Укрупненные последние кадры (боже мой, и двух месяцев не прошло, а память уже подсовывает мемориальный музейный муляж вместо живого) связаны с довлеющей над ним орущей и угнетающей машиной, которая всем распоряжалась за него, дышала, поддувала и попыхивала, а временами как по рельсам бухала — давала SOS. Ассоциативно все это перекинулось в описанные Жидом (в автобиографии) сцены, в которых Оскар Уайльд и его менее одаренные товарищи совершали отвратительные половые набеги на арабских носатых мальчишек в бурнусах и с дарбуками в руках, кажется, в алжирской дыре, не пригодной ни для каких других цивилизаторских целей. Один из них стоял, возвышаясь, в плаще до пят, над поперечным компактно организованным телом, похожим на труп, и так же к Саше (он был без сознания) вертикально подсоединялась машина.
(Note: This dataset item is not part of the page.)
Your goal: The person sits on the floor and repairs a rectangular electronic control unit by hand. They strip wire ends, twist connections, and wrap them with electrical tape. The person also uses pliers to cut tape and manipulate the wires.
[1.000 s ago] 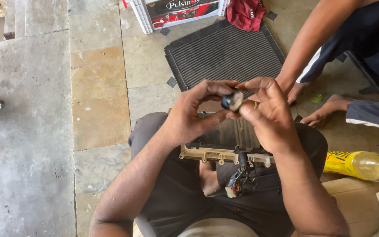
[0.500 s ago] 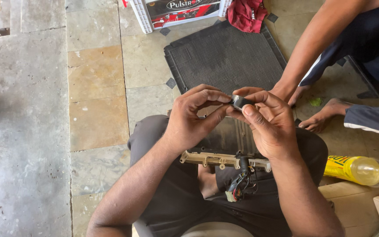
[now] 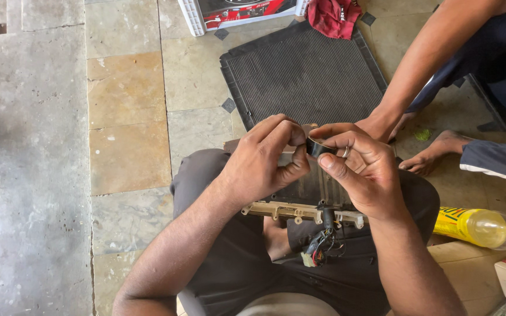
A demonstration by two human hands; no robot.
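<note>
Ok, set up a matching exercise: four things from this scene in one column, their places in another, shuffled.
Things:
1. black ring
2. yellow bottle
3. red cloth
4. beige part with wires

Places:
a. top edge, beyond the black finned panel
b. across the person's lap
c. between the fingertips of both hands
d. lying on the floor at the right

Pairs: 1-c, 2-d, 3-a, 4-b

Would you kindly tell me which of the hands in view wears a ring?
The person's own right hand, pinching the small black roll; the left hand shows none.
</note>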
Еще хуже, сокрушительней и враждебней ему были подрыв и попрание биологической этики, когда самые интимные жизненные коды, трансцендентные зрению, а значит, абсолютно неприкасаемые, выставили на компьютерный экран, как если б речь шла о подсчете камушков в желудке курицы. Не говорю уже о несправедливости самого исчисления этих кодов, при полном непонимании того, что у него не просто сердце и кровь, как у африканца рядом, а вопиюще отличные от любых других сердце и кровь, другие сердечные толчки, с иной подоплекой и назначением, которые совсем недавно, быть может, пару часов назад, разгоняли кровь языка по капиллярам синтаксиса вплоть до самых периферийных клеток (я цитирую Беньямина).
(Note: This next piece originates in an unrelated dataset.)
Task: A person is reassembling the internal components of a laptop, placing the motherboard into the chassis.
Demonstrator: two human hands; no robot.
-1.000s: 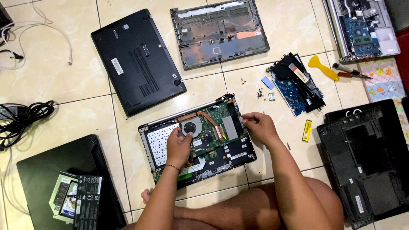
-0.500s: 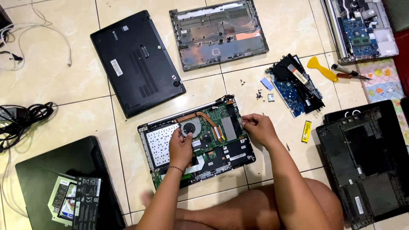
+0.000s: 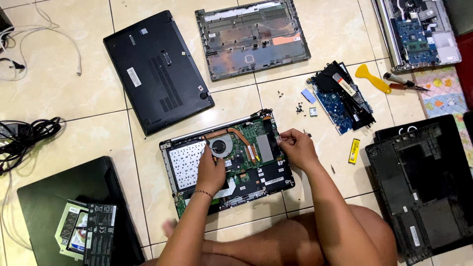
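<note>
I sit on a tiled floor [image 3: 69, 93] looking down at my two bare hands over an opened laptop; I describe things from left to right.

Far left, a tangle of black cables [image 3: 24, 135] lies on the tiles; below it a closed dark laptop [image 3: 64, 197] carries a silver drive caddy [image 3: 69, 234] and a black battery pack [image 3: 100, 234]; further up, a black laptop turned underside up [image 3: 155, 69] lies slanted.

In the middle, just in front of my knees, is the opened laptop [image 3: 226, 160], its inner boards showing; its long axis runs left to right, tilted so the right end sits a little further from me; the hinge edge faces away from me; a round fan [image 3: 221, 146] and copper heat pipes sit near that far edge.

My left hand [image 3: 211, 172] lies palm down on the boards just below the fan, fingers curled narrow; I cannot tell whether it holds anything.

My right hand [image 3: 295, 148] rests at the laptop's right edge, thumb and fingertips pinched close together on a small part too tiny to make out.

Beyond the laptop lies a grey bottom cover [image 3: 251, 39], inside up; right of my right hand are loose screws [image 3: 298, 107], a blue circuit board [image 3: 340, 101], a yellow pry tool [image 3: 372, 78], a screwdriver [image 3: 401, 81] and a small yellow strip [image 3: 354, 150]; far right, a black laptop shell [image 3: 423, 187]; at the top right corner, another open laptop [image 3: 419, 29].
</note>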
Рядом с ним, я только что упомянула, кончался молодой эфиоп, извлеченный из теплой петли в близрасположенном пенитенциарном заведении, куда угодил за какую-то прошкодливость — иной вид, из другого жизненного яруса и другой биоты, но вот, пожалуйте, пришел умирать на соседнюю койку. Опередил на день, мне не было жаль — от этого, с амхарским уклоном, не останется ничего, кроме отпечатков перьевого покрова на сланцах. К тому же лет пять назад он и ему подобные абиссинцы, немытые африканцы, с таким же личиночным сомнамбулическим сознанием, как у куста жимолости или травы, накрыли Сашу в чащобах центральной автобусной, конечно, не без криминального умысла, рвали из рук купюру и вырвали, взяв числом и уменьем. Он потом сокрушался, что не вручил добровольно бумажку, а значит, не выдержал позу писателя, простирающего гуманитарную мышцу даже над нищим абиссинским зверьем и отребьем, которое другой, ради интенсивности стиля, живьем бы зажарил на вертеле и полил соком я-йо.